Task:
Take the lines from the one containing "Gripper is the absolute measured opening" through the final line below and restate them exactly. Omit the pictures.

Data excerpt:

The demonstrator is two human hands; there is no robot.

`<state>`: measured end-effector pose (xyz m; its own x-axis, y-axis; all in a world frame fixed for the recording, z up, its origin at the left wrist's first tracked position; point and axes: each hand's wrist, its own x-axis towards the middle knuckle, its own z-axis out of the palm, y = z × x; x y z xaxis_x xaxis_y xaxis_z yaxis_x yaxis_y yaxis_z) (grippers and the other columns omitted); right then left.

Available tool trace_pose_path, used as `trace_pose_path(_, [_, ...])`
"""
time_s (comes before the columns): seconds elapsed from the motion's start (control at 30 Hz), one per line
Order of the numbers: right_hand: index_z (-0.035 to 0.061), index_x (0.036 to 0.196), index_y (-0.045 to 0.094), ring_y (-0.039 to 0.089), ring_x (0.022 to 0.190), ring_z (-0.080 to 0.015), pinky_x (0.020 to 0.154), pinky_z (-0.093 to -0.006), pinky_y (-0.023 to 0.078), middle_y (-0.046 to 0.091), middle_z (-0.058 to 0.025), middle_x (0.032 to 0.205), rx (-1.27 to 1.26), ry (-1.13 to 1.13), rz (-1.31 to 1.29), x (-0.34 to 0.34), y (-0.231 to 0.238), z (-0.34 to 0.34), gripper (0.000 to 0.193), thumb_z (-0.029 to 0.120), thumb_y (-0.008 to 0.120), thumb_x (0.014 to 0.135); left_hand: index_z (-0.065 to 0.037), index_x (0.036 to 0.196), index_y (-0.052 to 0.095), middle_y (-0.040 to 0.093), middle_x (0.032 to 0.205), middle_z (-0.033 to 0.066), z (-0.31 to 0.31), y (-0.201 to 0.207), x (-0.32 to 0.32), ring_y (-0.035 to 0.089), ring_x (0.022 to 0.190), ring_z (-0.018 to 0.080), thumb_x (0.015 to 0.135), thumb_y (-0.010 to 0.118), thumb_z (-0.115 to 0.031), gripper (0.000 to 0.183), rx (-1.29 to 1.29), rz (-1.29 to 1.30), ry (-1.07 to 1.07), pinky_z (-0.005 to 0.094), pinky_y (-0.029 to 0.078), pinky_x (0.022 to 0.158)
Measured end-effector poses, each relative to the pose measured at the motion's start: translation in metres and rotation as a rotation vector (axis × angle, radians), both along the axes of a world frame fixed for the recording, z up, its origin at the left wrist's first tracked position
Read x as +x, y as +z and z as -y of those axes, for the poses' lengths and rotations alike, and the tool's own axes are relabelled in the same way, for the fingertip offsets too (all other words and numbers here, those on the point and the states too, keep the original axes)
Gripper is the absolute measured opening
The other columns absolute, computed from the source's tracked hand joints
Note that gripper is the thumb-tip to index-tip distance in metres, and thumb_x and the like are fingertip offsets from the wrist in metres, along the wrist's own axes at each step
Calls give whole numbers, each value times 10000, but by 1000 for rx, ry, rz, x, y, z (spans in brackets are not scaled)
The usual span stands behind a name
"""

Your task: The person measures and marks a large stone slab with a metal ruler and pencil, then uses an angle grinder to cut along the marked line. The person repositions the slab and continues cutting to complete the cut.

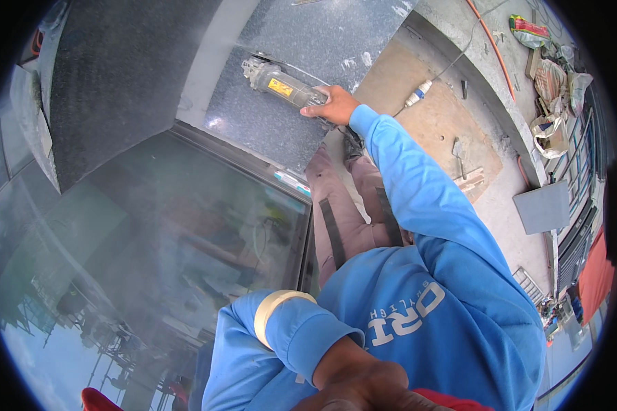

Solution:
Gripper is the absolute measured opening
The other columns absolute, computed from the source's tracked hand joints
Note that gripper is the thumb-tip to index-tip distance in metres, and thumb_x and the like are fingertip offsets from the wrist in metres, along the wrist's own axes at each step
Calls give whole numbers, each value times 10000, but by 1000 for rx, ry, rz, x, y, z (spans in brackets are not scaled)
The usual span stands behind a name
"""

Your task: The person measures and marks a large stone slab with a metal ruler and pencil, then uses an angle grinder to cut along the marked line. The person repositions the slab and continues cutting to complete the cut.

This concludes the output for the exercise.